Let's be honest, it wouldn't be a normal Hall of Fame election if there wasn't a little controversy, and this year is no exception.
Granted, Mariana Rivera being the first player ever elected unanimously is only a little controversy, but nevertheless it's worthy of consideration. After all, it's been 79 years since they started this exclusive little fraternity and the fact that someone who is in effect a part-time player was accorded this honor is ... well, to be honest, it's a little baffling.
I mean, there's been a few legitimate candidates along the way and let's be honest, if it was going to be a Yankee so honored in this generation, who would've guessed it would be anybody other than The Captain, Derek Jeter, who becomes eligible for the first time next year? I'm thinking the pressure is already building for a repeat performance -- and let's face it, Jeter being the first unanimous pick wouldn't have bothered the even most sincere pinstripe haters.
OK, that last line was an exaggeration, but you get the idea. After all these years of asking, "How could you not vote for (fill in the blank) for the Hall of Fame," we're trying to figure out how there wasn't an everyday player somewhere along the line deserving of the honor.
Don't get me wrong, there is no doubt Rivera has been the very best at what he does -- which most of the time is pitch the last inning. He was the best of all time and a no-brainer when it came to the Hall of Fame. But he was a "closer," a relief pitcher for gosh sakes, the least used player on any team.
As great as Rivera was, the fact remains that he pitched 100 innings just once in 22 years and only one other tie time did he reach 80. The bottom line: During an average year, it works out to fewer than four innings a week. To be sure, there's often not much room for error, but it's not exactly a taxing workload either.

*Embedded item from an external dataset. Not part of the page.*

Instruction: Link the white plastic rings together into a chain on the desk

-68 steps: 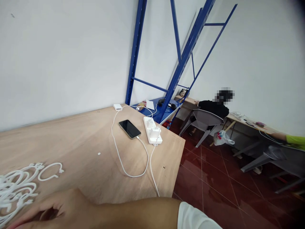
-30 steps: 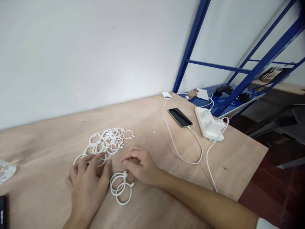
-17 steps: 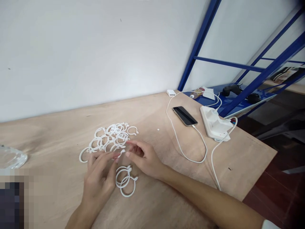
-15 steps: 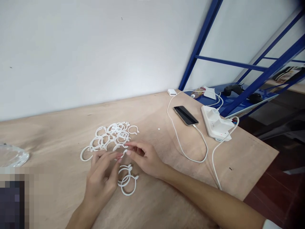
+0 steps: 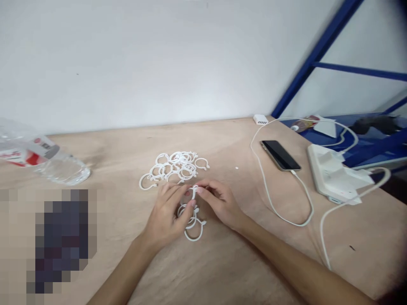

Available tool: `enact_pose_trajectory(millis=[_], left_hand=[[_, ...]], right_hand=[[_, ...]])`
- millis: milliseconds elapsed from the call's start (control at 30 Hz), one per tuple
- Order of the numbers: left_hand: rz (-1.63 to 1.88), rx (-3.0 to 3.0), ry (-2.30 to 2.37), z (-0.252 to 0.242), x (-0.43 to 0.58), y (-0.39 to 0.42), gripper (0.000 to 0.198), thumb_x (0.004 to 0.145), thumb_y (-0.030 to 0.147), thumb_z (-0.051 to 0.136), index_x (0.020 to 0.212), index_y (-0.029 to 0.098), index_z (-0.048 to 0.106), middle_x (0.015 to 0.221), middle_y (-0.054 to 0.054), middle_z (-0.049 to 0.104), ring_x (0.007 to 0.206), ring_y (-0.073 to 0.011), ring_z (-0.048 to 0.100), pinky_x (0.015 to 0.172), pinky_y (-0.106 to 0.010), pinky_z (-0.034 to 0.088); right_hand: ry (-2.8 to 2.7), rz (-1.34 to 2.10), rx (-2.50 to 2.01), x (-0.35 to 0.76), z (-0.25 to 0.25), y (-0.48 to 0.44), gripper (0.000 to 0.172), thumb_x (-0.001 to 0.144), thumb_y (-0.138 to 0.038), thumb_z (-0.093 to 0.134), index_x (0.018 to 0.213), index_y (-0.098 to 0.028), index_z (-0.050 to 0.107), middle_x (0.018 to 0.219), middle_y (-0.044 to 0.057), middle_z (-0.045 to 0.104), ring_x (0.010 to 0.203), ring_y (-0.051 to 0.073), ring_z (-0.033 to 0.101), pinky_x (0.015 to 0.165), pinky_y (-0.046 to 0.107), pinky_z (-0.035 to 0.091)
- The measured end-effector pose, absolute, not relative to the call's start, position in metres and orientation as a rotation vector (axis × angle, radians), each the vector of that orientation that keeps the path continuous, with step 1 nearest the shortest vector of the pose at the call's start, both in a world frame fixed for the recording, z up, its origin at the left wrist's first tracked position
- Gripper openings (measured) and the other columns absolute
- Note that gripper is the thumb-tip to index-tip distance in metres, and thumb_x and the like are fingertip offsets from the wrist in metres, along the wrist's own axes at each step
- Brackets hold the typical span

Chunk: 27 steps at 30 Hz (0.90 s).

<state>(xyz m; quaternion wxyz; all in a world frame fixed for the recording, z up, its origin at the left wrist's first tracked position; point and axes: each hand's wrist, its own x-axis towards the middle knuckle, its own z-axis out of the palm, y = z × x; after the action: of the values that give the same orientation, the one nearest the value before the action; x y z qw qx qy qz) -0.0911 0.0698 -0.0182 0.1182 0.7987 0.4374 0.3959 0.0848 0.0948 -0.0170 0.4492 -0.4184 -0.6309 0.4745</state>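
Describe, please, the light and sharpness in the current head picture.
Head view: soft bright patch on the wall, dark corners at right; head view: the bottle at left looks blurred, a pixelated block covers the lower left; head view: the ring in the left hand is too small to judge finely.

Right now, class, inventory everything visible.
Ring pile: many, white, centre
Ring cluster: few, white, near hands
Held ring: one, white, fingertips
Phone: one, black, right
Cables: two, white, tabletop
Power strip: one, white, right
Ported block: one, white, back
Dot: one, white, table
Bottle: one, clear, left
Blurred object: one, dark, left
Rack: one, blue, right
Shelf items: several, mixed, right
Table: one, tan, below
Wall: one, white, behind
Left hand: one, centre
Right hand: one, centre
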Motion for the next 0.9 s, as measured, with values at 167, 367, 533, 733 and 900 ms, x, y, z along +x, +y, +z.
enact_pose_trajectory(millis=[167,367,533,733,900], left_hand=[[1.127,2.273,1.254,-0.0149,-0.0900,0.0688,0.032,0.089,0.027,0.058,0.118,0.014,0.055,0.102,-0.009,0.064,0.098,-0.0221,0.053,0.088,-0.038,0.046],[1.073,2.183,1.236,-0.0139,-0.0898,0.0681,0.029,0.092,0.031,0.053,0.116,0.015,0.057,0.097,-0.008,0.065,0.094,-0.0218,0.053,0.084,-0.037,0.047],[1.000,2.160,1.210,-0.0120,-0.0903,0.0679,0.028,0.095,0.034,0.046,0.111,0.016,0.061,0.098,-0.009,0.065,0.094,-0.0217,0.053,0.084,-0.038,0.046],[0.971,2.191,1.255,-0.0083,-0.0899,0.0669,0.028,0.095,0.037,0.046,0.105,0.016,0.061,0.085,-0.006,0.062,0.082,-0.0199,0.052,0.075,-0.035,0.045],[1.007,2.240,1.297,-0.0096,-0.0900,0.0672,0.024,0.093,0.035,0.049,0.098,0.015,0.061,0.075,-0.003,0.057,0.074,-0.0174,0.050,0.068,-0.031,0.043]], right_hand=[[-1.579,1.179,-1.045,0.0860,-0.0154,0.0952,0.021,0.087,-0.036,0.060,0.091,-0.019,0.072,0.090,0.005,0.073,0.080,0.019,0.063,0.073,0.032,0.048],[-1.578,1.143,-1.069,0.0854,-0.0159,0.0941,0.024,0.089,-0.039,0.058,0.084,-0.019,0.069,0.082,0.003,0.072,0.075,0.016,0.062,0.069,0.029,0.047],[-1.594,1.108,-1.056,0.0845,-0.0172,0.0938,0.027,0.090,-0.041,0.055,0.082,-0.018,0.066,0.079,0.003,0.069,0.073,0.016,0.060,0.068,0.028,0.047],[-1.634,1.120,-1.052,0.0841,-0.0168,0.0946,0.028,0.091,-0.042,0.053,0.080,-0.018,0.064,0.078,0.003,0.065,0.073,0.016,0.059,0.070,0.030,0.047],[-1.714,1.112,-1.021,0.0847,-0.0155,0.0945,0.027,0.093,-0.038,0.050,0.082,-0.018,0.064,0.077,0.003,0.063,0.074,0.015,0.057,0.071,0.029,0.045]])
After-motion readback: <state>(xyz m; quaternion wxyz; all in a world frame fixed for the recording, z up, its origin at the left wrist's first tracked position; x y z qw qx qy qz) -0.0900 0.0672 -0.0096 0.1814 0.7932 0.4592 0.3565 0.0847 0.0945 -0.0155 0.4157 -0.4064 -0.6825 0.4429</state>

I count a lot of relief pitchers and closers among my friends (at least I did), but the bottom line is this is not even a position. It's an assignment, an important one to be sure, but still it's a backup role that depends on how others do their job.
Rivera was the first box checked on my ballot, without any hesitation, and honestly it wasn't exactly a shock that he went in unanimously -- because you would be hard pressed to find anyone else even close to being in his class. This despite the fact that a heavy percentage of the voting members of the Baseball Writers' Association of America believe the save rule is at best a too charitable statistic.
To be honest, I was among those who believed there would never be a unanimous choice, if for no other reason than it's almost impossible to get 75 percent of a group, any group, to agree on just about anything. I was OK with that and a part of me wishes that it was a debate that could last for the foreseeable future.
But it didn't. And while I think it would have been much more appropriate if an everyday player had been the first unanimous choice, the only real controversy is about the role Rivera played, not the man, who is as humble and genuine as they come. There was never a hint of controversy surrounding Rivera -- and won't be now -- and his honor is well deserved.
But it would've been more fun talking about why it wasn't unanimous than it is discussing why it was.
As promised every year, my complete ballot for this year -- with discussions for another day: In addition to Rivera and the other three inductees, Edgar Martinez, Roy Halladay and Mike Mussina, I also included Curt Schilling, Larry Walker, Fred McGriff, Jeff Kent, Gary Sheffield and Billy Wagner.
Disagreements are not only accepted, but expected.